Hypothermic Targeted Temperature Management
Hypothermic-targeted temperature management (HTTM) is recommended for comatose adult patients who achieve ROSC following cardiac arrest independent of presenting cardiac rhythm (shockable vs. non-shockable) and location (Out of Hospital Cardiac Arrest (OHCA) vs. In-hospital Cardiac Arrest (IHCA)) [3]. Based on current clinical evidence, providers should select a constant target temperature between 32 and 36 °C and maintain that temperature for at least 24 h. Rewarming should be no faster than 0.5 C/h and fever should be prevented for at least 72 h after ROSC.
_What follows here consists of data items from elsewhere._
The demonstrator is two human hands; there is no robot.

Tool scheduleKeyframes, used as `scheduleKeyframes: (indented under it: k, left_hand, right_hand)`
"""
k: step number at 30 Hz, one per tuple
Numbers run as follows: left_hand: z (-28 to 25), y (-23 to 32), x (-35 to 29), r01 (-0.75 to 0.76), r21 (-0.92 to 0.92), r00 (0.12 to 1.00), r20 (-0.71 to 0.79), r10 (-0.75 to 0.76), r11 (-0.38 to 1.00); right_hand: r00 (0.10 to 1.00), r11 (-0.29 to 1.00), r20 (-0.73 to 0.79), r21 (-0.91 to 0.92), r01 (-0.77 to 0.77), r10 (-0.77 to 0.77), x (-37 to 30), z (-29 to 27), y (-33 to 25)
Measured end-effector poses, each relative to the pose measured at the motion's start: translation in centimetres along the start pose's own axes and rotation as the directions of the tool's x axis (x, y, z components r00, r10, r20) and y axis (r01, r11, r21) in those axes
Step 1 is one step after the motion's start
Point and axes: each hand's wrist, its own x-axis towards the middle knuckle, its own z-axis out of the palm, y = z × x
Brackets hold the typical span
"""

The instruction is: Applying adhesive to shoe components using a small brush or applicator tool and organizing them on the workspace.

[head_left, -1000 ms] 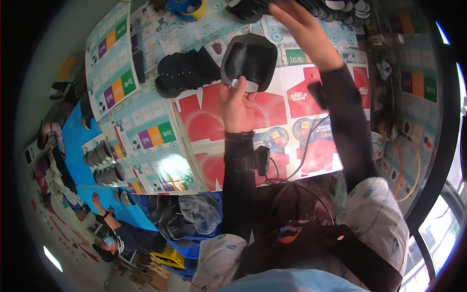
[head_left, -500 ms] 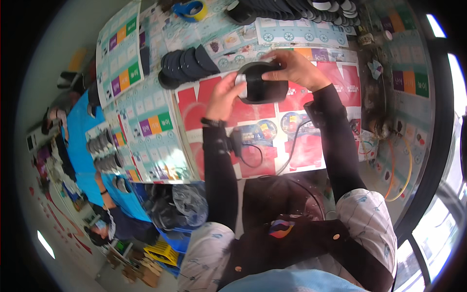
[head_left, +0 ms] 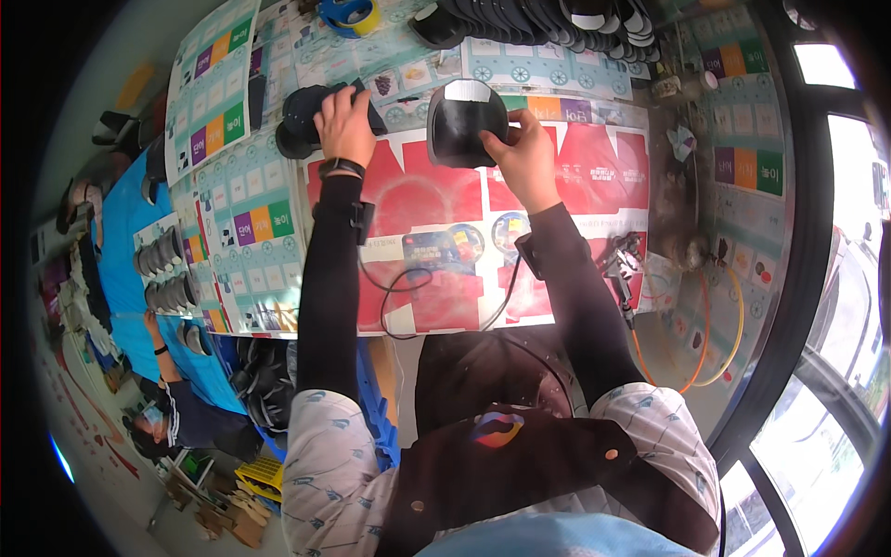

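Between the thumb and fingers of my right hand [head_left: 522, 153] is a black curved piece [head_left: 459, 130], held by its right edge above the table. It is rounded, with a pale strip along its top edge; its exact kind does not show. My left hand [head_left: 347, 132] lies over a row of overlapping dark curved pieces [head_left: 302, 121] at the left. Its fingers curl over the upper edge of one of them, and the hand hides part of the row.
Red printed sheets [head_left: 418, 200] cover the table. More dark pieces [head_left: 520, 23] lie overlapped at the back, near blue and yellow tape rolls [head_left: 350, 16]. An air tool [head_left: 624, 265] with hoses sits at the right. Cables trail from my wrists. Another person [head_left: 200, 413] is at the lower left.
My left hand has let go of the black curved piece and moved left onto the dark row. My right hand still holds the piece, now turned with its pale strip at the top.
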Motion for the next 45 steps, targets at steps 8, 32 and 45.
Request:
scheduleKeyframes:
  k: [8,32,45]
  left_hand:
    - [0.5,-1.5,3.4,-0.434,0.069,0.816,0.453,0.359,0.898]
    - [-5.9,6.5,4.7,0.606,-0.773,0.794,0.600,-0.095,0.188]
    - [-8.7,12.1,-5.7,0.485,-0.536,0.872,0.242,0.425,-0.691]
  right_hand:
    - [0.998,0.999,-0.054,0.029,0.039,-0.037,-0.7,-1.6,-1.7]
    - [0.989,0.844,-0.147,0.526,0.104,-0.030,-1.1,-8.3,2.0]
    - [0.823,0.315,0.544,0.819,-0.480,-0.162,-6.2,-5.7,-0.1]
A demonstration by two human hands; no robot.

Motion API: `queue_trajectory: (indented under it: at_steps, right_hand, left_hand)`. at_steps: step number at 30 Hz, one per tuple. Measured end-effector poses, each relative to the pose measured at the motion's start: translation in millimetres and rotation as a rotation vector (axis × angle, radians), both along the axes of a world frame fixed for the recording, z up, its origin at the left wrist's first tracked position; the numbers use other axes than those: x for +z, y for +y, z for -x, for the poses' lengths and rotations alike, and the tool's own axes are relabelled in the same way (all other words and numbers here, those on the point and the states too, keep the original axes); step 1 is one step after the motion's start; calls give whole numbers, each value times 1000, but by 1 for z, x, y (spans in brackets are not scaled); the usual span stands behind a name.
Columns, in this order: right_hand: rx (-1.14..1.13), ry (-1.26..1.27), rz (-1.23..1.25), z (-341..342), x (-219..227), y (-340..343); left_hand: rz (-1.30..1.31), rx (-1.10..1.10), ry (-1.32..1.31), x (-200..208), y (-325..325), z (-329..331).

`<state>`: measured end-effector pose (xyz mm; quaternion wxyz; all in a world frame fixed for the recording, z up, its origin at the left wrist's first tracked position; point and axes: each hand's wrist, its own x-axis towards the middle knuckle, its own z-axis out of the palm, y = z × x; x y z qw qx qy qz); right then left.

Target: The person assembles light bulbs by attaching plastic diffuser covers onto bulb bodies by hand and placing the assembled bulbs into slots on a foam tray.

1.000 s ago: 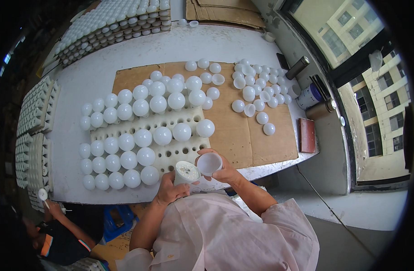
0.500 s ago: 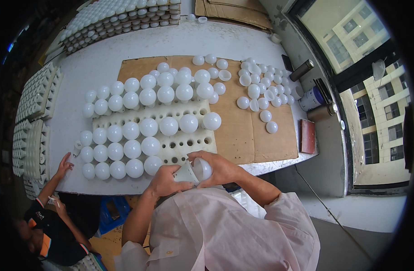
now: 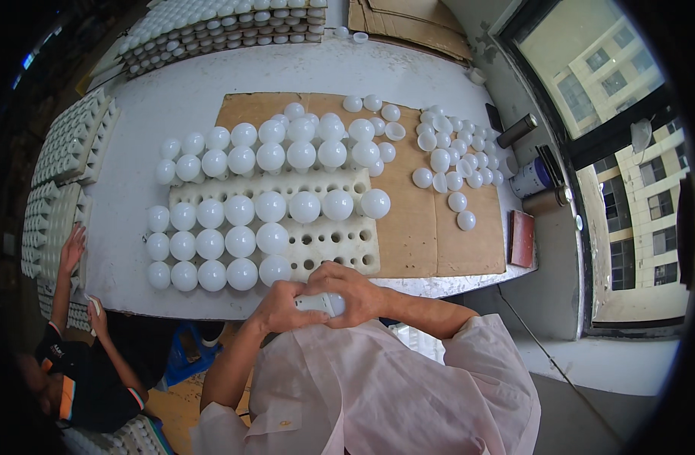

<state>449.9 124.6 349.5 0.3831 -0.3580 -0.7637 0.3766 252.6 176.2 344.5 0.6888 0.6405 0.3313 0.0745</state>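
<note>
Close in front of my body, both hands are closed on one white light bulb (image 3: 311, 302). My left hand (image 3: 278, 309) grips its body, and my right hand (image 3: 349, 294) wraps round the end with the dome cover (image 3: 336, 305). The dome lines up with the body; whether it is fully seated I cannot tell. Just beyond my hands lies a pale foam tray (image 3: 336, 249) with rows of holes. Round white bulbs (image 3: 241, 243) stand in rows on and beside it, and several holes at its near right are bare.
Loose dome covers (image 3: 440, 159) lie on a cardboard sheet (image 3: 408, 243). Along the right wall are a red-brown box (image 3: 521, 238), a tin (image 3: 531, 178) and flasks (image 3: 518, 130). Stacked trays (image 3: 74, 140) stand at left, where a co-worker's hand (image 3: 73, 246) reaches. Bulb-filled trays (image 3: 226, 30) sit farther back.
The dome cover, tilted against the bulb's body before, is now in line with it, and my hands have come together round it. The co-worker's hand has moved up beside the stacked trays.
</note>
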Motion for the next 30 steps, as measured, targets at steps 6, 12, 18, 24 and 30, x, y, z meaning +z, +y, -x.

Although there are no absolute contraindications to HTTM after cardiac arrest, relative contraindications may include uncontrolled bleeding or refractory severe shock. Induction of hypothermia may lead to intense shivering, hyperglycemia, diuresis and associated electrolyte derangements such as hypokalemia and hypophosphatemia [30]. Rewarming may be associated with mild hyperkalemia and must be monitored closely.
When the decision is made to treat the comatose post-cardiac arrest patient with HTTM, efforts to achieve and maintain target temperature should be as soon as feasible. In the ED, practical methods of rapidly inducing hypothermia include ice packs (applied to the neck, inguinal areas, and axilla), fan cooling of dampened exposed skin, cooling blankets underneath and on top of the patient, and disabling of ventilator warming circuits. Rapid intravenous infusion of limited volumes (1–2 L) of 4 °C saline facilitates induction of hypothermia, but additional measures are needed to maintain hypothermia. No one cooling strategy or device has been demonstrated to result in superior clinical outcomes. A number of automated surface cooling devices are now available that use chest and thigh pads and continuous temperature feedback from bladder or esophageal temperature probes. Although more invasive, automated endovascular cooling systems are also available that require placement of a central venous catheter and offer tighter control of temperature at target. Target core body temperature is best monitored by an indwelling esophageal temperature probe, but can be monitored by a temperature-sensitive bladder catheter if adequate urine output is present.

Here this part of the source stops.